Hauser swallowed for what must have been the hundredth time in two minutes and nodded. “Sure. No problem. I give out tickets. Sometimes I see accidents. Drunk kids in fights in town. Killings? Sure, this is America, there’s enough of that shit to go around. Shootings and stabbings and beatings and drownings and suicides. But I have never even imagined that people do this kind of shit to one another. Not once.” He glanced over his shoulder and his Adam’s apple Ichabod Craned again. “Why would anyone skin a child? I can’t…I just…I don’t…”

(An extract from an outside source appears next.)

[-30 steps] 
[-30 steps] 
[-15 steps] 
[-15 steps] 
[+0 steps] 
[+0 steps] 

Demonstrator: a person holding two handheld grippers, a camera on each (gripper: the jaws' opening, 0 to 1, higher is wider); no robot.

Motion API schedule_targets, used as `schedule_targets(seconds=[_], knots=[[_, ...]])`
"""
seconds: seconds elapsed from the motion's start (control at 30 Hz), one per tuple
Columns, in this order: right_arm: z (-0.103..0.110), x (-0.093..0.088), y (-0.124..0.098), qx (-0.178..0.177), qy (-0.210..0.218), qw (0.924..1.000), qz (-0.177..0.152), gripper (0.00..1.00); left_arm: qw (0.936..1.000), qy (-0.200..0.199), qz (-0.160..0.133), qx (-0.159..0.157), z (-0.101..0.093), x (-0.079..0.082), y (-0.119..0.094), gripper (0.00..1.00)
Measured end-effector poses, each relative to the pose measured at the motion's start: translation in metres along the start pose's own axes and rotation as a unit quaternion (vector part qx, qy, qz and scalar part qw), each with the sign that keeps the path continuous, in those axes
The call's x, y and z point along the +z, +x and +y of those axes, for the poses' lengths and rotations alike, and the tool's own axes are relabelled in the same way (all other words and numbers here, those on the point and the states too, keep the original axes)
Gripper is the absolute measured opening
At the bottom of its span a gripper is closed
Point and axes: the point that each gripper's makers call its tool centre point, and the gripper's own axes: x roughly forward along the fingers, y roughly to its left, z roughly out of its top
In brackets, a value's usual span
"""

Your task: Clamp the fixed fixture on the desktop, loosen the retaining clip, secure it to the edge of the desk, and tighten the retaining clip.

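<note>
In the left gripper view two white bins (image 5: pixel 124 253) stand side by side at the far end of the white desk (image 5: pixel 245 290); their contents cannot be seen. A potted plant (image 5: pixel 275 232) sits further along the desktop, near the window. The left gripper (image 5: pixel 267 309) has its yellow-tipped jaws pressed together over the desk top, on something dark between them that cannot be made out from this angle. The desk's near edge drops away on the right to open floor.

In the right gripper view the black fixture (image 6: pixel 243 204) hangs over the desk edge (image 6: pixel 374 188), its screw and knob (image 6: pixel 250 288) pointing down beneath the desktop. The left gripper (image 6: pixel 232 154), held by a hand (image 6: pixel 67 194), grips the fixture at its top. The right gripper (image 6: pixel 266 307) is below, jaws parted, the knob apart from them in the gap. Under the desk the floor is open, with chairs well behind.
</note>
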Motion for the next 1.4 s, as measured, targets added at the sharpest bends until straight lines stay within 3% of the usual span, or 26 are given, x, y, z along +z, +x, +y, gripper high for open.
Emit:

Jake cut the sheriff off to prevent him from crying in front of his people. “I’d like Dr. Reagan’s photographer to stay with me. Shoot what I ask him to. On my own flash card. You can have copies, of course. I’ll also expect copies of your protocols.” The ME’s office had already gone through the place. Blood spatter patterns had been recorded, the crime scene cataloged by a photographer, and every surface dusted for prints or genetic evidence. But Jake wasn’t looking for the things that the ME would be interested in—or even able to see. What Jake Cole wanted was to reach inside the fear he felt pulsing through the house and speak to the dead with that part of him that he never really understood.